Aunque, en principio, esta decisión pudiera parecer bienintencionada, lo cierto es que ha desatado un aluvión de críticas y augura una tormenta judicial de dimensiones planetarias. Tal y como recogen ocho denuncias presentadas en varios tribunales federales estadounidenses, la actuación de Apple motivó que muchos de los dueños de esos dispositivos que de repente eran mucho más lentos, tomaran decisiones erróneas, como comprar un modelo nuevo sin que realmente lo necesitaran.
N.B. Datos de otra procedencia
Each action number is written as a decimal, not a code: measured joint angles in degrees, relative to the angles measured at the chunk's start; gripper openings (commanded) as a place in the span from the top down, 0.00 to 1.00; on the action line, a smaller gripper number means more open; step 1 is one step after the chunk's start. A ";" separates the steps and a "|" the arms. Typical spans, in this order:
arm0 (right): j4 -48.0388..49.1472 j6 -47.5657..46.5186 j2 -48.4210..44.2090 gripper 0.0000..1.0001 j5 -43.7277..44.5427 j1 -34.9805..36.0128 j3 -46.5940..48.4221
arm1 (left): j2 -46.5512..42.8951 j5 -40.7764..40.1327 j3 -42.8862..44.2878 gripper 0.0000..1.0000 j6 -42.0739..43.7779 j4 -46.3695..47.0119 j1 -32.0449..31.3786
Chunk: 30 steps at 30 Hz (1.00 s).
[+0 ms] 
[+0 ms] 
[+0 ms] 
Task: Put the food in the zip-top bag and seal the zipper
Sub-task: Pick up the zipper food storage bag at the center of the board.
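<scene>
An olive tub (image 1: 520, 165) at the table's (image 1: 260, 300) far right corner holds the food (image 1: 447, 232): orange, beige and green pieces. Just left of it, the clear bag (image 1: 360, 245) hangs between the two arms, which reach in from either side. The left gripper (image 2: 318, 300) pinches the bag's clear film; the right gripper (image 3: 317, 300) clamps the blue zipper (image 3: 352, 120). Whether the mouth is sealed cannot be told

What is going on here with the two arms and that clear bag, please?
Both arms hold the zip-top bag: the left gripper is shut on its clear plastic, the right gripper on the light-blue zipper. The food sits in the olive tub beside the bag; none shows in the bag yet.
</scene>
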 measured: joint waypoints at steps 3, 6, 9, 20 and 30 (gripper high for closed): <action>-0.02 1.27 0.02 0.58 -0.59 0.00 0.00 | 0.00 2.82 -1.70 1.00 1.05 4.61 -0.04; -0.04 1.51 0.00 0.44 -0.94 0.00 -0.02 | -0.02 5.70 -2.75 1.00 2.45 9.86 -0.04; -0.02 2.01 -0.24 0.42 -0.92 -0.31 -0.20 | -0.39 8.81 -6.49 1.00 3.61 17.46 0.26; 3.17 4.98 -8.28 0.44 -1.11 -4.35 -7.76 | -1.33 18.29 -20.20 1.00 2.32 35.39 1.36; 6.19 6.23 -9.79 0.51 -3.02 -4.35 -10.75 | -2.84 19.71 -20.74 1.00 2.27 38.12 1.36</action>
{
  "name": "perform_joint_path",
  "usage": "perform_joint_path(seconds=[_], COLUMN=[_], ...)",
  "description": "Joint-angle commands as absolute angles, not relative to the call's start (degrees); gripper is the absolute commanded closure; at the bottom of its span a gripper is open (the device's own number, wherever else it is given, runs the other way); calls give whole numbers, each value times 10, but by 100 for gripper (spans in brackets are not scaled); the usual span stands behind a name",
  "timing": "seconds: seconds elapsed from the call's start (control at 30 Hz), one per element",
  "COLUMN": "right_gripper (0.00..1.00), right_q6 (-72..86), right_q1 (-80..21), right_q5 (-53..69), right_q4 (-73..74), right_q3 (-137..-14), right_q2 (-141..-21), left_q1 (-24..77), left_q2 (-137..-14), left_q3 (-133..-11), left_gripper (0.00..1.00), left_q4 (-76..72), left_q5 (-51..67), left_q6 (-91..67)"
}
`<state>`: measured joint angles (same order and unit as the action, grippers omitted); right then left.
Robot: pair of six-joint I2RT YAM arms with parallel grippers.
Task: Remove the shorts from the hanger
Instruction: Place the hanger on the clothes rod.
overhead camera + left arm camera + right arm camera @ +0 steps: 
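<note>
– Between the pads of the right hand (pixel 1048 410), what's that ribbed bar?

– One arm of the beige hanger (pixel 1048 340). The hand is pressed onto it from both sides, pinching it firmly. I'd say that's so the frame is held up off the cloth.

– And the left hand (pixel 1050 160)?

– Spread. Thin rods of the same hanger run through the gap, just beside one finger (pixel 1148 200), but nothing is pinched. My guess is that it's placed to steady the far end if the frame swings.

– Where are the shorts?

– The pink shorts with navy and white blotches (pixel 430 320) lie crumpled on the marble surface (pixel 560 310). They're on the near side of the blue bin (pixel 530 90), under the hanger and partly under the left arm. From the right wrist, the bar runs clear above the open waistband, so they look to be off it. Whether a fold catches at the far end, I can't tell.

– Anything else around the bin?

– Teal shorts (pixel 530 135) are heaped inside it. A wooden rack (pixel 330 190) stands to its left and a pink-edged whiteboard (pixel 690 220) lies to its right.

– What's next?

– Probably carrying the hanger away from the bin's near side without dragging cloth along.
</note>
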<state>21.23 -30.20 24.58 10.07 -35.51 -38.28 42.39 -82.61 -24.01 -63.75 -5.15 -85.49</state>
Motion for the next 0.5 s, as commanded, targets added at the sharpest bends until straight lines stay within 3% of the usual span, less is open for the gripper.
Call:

Hay quien relaciona directamente lo ocurrido con la obsolescencia programada, una práctica empresarial que infla la cifra de ventas en perjuicio de los consumidores. No está claro si la "ralentización" programada se ha aplicado a otros productos de la compañía de la manzana, pero es evidente que esta confesión alimenta la sospechas sobre las "prácticas dudosas" de los gigantes del sector tecnológico.

Las primeras denuncias contra Apple en los Tribunales estadounidenses podrían dar paso a una cascada de demandas a nivel mundial de consecuencias impredecibles. En la Unión Europea, que no esconde su descontento con otras prácticas reprochables de la compañía, todavía no hay una posición común. Algunas asociaciones de consumidores francesas no descartan denunciar al gigante estadounidense, ya que en Francia, a diferencia de otros países de la UE, la obsolescencia programada se considera un delito.